**WHAT YOU NEED TO DO**
Pull every line holding the word "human" out of the data and copy it.

**TASK MATERIAL**
-----

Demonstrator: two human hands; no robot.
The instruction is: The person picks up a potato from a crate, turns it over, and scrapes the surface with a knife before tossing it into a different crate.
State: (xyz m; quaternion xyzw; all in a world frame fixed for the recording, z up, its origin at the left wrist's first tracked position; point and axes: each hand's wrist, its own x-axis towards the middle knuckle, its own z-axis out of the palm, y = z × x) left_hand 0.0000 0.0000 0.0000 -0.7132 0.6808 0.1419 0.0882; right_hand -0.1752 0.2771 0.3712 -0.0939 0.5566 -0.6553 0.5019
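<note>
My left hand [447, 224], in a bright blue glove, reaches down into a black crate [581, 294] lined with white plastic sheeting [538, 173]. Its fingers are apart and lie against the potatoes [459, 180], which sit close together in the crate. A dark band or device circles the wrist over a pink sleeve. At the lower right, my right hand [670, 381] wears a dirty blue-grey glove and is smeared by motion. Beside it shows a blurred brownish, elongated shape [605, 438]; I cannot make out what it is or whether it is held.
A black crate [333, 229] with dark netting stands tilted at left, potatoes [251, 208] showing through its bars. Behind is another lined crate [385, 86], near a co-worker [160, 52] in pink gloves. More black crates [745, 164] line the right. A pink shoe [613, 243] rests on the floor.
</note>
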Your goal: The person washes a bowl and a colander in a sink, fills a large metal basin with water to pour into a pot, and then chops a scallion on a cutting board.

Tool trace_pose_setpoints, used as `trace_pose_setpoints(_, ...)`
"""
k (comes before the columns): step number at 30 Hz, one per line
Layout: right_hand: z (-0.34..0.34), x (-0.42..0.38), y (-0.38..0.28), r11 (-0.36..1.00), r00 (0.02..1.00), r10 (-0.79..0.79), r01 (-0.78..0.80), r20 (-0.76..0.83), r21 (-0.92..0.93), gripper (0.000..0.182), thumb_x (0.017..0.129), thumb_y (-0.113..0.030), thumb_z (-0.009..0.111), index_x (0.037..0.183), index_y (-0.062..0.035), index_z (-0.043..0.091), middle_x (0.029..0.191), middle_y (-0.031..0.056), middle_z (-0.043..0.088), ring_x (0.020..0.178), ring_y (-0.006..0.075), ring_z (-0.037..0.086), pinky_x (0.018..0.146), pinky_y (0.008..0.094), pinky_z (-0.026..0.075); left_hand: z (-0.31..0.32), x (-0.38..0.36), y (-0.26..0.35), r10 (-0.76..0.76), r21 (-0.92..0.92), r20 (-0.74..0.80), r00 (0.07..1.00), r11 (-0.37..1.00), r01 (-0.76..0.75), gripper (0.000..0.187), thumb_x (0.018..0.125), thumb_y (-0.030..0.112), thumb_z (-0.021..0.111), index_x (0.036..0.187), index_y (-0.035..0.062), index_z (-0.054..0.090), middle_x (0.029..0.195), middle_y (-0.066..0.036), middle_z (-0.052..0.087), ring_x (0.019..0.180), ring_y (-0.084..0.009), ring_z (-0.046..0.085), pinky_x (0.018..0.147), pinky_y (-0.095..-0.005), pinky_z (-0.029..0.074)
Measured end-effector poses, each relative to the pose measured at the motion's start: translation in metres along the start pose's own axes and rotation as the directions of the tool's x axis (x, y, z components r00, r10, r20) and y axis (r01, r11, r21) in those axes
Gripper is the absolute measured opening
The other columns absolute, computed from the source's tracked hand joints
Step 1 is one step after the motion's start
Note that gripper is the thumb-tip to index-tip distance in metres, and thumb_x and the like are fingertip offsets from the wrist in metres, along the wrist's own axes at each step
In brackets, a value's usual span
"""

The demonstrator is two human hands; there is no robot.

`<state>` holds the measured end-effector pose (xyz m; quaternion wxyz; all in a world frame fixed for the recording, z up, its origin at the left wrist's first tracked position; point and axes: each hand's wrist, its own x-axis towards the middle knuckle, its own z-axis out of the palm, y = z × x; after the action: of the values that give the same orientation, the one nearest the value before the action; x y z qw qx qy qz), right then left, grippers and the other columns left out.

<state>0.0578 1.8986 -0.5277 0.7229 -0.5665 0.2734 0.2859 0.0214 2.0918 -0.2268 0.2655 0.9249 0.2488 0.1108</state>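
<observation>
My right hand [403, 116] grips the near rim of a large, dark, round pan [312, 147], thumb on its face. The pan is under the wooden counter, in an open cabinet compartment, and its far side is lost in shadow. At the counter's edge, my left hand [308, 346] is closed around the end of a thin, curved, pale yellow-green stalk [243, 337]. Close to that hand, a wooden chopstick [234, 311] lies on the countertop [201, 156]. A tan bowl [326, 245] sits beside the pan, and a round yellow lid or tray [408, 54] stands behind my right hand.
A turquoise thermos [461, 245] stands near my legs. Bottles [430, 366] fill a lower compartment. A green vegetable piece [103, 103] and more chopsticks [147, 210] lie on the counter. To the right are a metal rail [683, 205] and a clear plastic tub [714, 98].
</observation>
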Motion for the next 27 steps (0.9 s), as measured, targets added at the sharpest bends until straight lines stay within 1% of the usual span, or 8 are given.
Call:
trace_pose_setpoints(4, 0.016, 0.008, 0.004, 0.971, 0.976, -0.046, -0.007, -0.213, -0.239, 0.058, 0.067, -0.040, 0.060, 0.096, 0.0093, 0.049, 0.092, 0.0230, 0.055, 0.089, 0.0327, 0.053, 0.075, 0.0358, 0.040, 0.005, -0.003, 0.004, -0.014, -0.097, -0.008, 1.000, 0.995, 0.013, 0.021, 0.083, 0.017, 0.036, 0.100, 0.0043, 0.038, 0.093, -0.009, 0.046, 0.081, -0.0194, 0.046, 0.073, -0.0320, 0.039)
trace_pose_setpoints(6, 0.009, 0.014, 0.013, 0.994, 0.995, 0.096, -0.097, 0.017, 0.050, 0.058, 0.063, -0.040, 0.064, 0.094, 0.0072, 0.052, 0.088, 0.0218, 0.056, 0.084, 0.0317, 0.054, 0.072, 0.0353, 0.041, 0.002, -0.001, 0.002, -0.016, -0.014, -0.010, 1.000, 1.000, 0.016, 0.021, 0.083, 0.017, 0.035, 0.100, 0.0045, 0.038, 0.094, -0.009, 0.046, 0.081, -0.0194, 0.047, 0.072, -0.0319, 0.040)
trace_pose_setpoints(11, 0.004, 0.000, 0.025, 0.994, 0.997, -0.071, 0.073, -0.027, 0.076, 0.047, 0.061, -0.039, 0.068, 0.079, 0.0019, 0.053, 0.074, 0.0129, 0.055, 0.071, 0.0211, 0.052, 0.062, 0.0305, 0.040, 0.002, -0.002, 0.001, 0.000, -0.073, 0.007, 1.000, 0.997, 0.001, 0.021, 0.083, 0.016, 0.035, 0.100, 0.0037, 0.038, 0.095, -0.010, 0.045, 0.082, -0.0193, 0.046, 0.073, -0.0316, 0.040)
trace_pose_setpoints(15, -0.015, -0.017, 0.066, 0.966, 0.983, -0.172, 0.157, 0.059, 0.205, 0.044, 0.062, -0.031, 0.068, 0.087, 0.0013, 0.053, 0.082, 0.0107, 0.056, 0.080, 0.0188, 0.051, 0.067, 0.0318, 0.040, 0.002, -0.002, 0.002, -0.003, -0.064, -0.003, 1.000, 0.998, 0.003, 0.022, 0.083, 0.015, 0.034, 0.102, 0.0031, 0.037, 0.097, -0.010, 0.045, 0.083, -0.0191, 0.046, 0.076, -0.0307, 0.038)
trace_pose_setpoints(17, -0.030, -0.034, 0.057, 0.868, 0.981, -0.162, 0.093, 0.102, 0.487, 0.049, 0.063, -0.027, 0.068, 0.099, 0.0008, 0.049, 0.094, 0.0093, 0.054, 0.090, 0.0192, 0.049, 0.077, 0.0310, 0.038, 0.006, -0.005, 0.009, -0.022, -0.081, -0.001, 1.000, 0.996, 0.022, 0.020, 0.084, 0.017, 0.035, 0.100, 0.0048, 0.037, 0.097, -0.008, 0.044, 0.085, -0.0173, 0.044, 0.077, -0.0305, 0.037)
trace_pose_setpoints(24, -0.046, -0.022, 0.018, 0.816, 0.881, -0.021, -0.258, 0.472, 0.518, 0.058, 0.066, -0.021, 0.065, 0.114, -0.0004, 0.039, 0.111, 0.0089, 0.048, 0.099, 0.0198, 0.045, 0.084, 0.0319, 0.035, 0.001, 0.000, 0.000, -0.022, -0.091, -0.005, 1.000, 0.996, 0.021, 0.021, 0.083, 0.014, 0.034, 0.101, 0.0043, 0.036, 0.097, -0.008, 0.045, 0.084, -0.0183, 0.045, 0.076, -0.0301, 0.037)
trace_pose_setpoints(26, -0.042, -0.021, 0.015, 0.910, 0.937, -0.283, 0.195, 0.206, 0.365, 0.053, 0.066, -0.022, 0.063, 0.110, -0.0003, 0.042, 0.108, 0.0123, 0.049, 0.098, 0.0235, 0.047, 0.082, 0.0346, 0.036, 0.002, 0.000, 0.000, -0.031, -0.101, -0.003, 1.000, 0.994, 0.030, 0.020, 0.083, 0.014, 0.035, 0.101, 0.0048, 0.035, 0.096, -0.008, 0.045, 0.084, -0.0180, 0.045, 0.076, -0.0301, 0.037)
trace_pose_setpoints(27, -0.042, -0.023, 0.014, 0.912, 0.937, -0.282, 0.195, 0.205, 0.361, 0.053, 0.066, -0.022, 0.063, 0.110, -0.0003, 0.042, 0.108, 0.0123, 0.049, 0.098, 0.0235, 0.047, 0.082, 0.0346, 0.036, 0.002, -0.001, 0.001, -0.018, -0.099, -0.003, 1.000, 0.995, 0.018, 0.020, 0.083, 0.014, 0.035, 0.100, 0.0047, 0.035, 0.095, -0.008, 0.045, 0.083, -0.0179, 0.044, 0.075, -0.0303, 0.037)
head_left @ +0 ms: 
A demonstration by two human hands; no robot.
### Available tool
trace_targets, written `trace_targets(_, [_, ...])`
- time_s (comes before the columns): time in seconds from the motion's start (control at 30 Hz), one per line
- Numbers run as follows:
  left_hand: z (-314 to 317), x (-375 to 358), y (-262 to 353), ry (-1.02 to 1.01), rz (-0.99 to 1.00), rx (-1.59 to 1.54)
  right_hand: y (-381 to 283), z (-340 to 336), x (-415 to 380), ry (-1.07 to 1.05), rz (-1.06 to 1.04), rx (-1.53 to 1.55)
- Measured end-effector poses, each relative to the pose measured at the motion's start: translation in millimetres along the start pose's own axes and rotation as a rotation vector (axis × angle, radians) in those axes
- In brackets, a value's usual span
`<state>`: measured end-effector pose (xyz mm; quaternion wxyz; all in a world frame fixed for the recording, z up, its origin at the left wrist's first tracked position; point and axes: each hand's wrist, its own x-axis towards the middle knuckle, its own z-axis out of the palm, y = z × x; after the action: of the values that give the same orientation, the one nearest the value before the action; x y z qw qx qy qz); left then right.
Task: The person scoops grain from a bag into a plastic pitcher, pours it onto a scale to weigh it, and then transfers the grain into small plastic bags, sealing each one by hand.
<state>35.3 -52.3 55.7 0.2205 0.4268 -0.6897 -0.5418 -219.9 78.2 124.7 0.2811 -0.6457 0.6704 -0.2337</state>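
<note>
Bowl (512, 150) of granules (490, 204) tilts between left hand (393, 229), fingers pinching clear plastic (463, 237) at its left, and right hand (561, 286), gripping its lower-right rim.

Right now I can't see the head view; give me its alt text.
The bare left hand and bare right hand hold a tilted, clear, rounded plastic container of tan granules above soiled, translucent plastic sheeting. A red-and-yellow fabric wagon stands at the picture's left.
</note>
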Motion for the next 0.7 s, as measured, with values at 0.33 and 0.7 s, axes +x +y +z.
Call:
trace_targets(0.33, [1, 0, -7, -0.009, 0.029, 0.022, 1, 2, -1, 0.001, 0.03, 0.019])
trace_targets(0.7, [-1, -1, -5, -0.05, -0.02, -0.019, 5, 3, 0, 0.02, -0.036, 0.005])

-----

**ANSWER TO THE PROBLEM**
Demonstrator: two human hands; no robot.
The demonstrator is two human hands; there is no robot.
A demonstration by two human hands; no robot.

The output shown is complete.